A particularly neat feature is the 'grab' move. You can use it to pick up pretty much any object in the game - picking up a rock to hurl, for example - or you can grab downed party members and carry them to safety. You can also use it to grab enemies; holding a smaller foe restrains it for a few moments, enough time for an ally to deliver some punishing blows. Use it on one of the larger creatures and you can clamber up it's body, Shadow of the Colossus style, to attack weak points- though some creatures have some very painful ways of removing you. What's more, your companions can do the same, so if you find a pawn with the right temperament they'll restrain enemies for you, carry allies to safety where you can revive them, and make use of scattered objects to improve their odds in battle.

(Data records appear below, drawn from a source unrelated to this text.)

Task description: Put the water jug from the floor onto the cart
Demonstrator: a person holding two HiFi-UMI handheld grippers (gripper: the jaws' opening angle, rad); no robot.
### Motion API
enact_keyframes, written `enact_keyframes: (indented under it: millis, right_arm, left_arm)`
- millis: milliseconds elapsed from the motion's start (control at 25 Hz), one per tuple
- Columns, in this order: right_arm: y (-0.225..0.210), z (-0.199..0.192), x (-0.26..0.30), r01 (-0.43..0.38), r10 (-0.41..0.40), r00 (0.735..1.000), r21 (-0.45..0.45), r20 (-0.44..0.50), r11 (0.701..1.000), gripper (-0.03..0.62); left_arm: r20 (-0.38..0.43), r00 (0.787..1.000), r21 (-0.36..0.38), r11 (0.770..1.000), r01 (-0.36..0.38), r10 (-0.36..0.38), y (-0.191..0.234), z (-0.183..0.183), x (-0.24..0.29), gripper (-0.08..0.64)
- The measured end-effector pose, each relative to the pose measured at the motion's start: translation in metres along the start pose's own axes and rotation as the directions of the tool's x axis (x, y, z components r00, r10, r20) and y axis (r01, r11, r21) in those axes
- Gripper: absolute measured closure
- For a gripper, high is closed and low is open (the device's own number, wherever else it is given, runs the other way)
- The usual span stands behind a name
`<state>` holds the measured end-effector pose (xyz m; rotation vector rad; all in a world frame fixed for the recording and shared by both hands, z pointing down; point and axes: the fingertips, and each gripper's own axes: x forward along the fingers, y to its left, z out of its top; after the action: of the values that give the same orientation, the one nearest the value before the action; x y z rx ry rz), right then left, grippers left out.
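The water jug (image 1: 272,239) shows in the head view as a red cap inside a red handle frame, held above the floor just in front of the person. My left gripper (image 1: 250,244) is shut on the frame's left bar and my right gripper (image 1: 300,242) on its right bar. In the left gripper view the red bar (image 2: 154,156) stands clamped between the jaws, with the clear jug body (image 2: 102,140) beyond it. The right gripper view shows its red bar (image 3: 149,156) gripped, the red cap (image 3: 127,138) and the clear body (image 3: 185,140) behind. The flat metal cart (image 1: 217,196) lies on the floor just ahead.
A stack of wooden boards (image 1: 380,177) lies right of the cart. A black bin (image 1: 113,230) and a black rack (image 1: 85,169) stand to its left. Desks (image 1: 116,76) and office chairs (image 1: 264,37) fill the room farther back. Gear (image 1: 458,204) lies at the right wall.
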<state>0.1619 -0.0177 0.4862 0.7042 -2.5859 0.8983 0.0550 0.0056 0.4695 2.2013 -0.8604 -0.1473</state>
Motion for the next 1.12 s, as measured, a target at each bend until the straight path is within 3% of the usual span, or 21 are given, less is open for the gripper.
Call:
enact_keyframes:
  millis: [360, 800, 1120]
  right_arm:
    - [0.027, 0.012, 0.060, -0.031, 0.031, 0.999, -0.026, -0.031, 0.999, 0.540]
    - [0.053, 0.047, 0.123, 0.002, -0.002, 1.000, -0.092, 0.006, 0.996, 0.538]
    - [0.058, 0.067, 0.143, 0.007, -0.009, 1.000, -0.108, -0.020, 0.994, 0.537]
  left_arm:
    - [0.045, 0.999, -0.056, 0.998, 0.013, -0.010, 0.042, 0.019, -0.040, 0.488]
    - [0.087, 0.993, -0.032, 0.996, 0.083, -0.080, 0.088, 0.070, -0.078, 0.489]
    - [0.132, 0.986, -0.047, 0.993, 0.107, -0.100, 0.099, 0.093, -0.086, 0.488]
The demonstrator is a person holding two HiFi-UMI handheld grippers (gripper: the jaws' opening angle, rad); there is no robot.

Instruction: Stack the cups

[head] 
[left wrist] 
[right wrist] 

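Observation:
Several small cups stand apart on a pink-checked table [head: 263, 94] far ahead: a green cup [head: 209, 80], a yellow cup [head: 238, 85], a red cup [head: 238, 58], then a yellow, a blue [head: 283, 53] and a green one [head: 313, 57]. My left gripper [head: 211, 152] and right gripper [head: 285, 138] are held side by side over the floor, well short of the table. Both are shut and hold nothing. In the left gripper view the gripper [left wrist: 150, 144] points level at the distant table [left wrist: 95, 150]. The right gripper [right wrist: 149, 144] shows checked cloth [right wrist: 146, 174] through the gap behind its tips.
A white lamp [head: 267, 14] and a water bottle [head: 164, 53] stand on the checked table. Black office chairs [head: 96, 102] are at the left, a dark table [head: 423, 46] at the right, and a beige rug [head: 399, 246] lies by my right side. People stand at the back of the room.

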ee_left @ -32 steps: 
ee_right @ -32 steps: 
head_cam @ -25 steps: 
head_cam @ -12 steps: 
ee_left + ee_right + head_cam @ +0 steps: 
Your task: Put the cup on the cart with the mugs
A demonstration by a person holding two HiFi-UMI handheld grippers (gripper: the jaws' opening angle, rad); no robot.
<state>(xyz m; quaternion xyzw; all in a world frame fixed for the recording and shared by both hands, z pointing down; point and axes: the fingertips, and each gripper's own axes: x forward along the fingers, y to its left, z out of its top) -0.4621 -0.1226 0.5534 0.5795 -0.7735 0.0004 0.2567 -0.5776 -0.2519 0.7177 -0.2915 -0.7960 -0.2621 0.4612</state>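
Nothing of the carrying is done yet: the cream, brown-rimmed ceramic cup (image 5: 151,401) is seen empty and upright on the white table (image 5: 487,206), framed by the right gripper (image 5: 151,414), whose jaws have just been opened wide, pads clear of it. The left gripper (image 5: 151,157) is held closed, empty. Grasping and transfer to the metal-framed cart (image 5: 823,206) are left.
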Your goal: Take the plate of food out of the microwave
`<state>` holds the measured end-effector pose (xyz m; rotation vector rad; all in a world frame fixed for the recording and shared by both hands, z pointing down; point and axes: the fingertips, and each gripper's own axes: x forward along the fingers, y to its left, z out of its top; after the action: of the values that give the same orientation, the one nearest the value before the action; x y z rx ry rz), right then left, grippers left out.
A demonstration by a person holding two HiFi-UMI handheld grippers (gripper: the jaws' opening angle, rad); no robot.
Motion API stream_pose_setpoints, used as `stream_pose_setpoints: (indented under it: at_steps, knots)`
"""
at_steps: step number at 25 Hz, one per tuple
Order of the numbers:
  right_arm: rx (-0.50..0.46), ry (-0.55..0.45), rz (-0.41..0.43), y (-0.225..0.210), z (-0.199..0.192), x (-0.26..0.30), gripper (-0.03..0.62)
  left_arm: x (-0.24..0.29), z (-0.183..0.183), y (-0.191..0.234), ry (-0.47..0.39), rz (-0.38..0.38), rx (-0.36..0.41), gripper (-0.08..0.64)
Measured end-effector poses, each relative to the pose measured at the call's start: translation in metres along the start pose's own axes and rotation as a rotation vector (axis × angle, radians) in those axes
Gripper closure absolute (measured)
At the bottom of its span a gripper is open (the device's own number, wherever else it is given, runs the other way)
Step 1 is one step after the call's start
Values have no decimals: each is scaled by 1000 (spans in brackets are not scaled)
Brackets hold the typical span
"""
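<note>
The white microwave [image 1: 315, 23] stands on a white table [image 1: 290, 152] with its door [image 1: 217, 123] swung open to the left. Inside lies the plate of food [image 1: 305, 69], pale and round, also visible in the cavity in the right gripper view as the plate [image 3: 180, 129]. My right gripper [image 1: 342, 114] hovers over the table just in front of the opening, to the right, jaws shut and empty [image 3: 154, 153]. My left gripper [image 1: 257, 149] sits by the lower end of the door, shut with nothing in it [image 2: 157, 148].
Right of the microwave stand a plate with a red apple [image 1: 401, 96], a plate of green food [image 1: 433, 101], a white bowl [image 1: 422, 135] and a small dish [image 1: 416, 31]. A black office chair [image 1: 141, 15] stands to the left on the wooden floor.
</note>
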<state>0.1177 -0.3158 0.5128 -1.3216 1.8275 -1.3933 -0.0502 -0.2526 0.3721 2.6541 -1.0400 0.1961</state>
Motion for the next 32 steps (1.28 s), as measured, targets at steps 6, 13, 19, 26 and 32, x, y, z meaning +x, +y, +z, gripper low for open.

Dragon's Dogma is a huge game, in both length and size. The main story, such as it is, is beefy enough, even if it's saddled with uninspired characters and leaden faux-Shakespearean dialogue. But the enormous variety of sidequests, extermination missions and the sheer scale of the world available to explore ensures that there's enough content here to keep you going for dozens of hours. Unfortunately, it's not always plain sailing; quite apart from the occasionally frustrating difficulty - which is offset when you learn to manually save - you'll also have to content with a hideously clunky menu system that holds separate sections for each type of item and equipment and lacks item hotkeys; if you want to use an item, you have to clunk your way through your inventory to find it, open that item's menu, then click use. There's no shared inventory space between characters, so if an ally picks up a herb you need you'll have to switch to their inventory to get it and 'give' it to another character,and the more weight you're carrying the slower you move and faster your stamina drains. There's no quick travel - not necessarily a bad thing - but you'll spend quite a lot of time traipsing back and forth between town and an adventure site just ferrying items about, just in case you miss an item you later need.
You'll also have to contend with the game's wildly unstable framerate. The PS3 version has the worst of the framerate issues, which can see the game slowing to a crawl at times, but the xbox version doesn't escape them and brings it's own rampant screen tearing issues. Both of which are a shame, because at times Dragon's Dogma is a beautiful game. The vast landscapes are enchanting vistas that beg for exploration, and the MT Framework has never looked better, with some of the best lighting effects and pyrotechnics it's ever seen complementing the already stellar animations and detail effects, and the implementation of FXAA gives the visuals a smooth look. In cutscenes, the low-res textures don't look too great, but in gameplay Dragon's Dogma looks magnificent - if unstable. A PC version would likely allay these problems, but Capcom isn't planning to release one.
Dragon's Dogma is ambitious, grand in scale and consistently challenging. It's combat is the unequivocal highlight, but the pawn system is superbly conceived. Most of all though, Dragon's Dogma is unique. It might feel a touch like a westernised Monster Hunter, but it's slicker, more engaging, and offers some genuinely original ideas. There are some frustrating moments, but those are far outweighed by the rest of the game's achievements.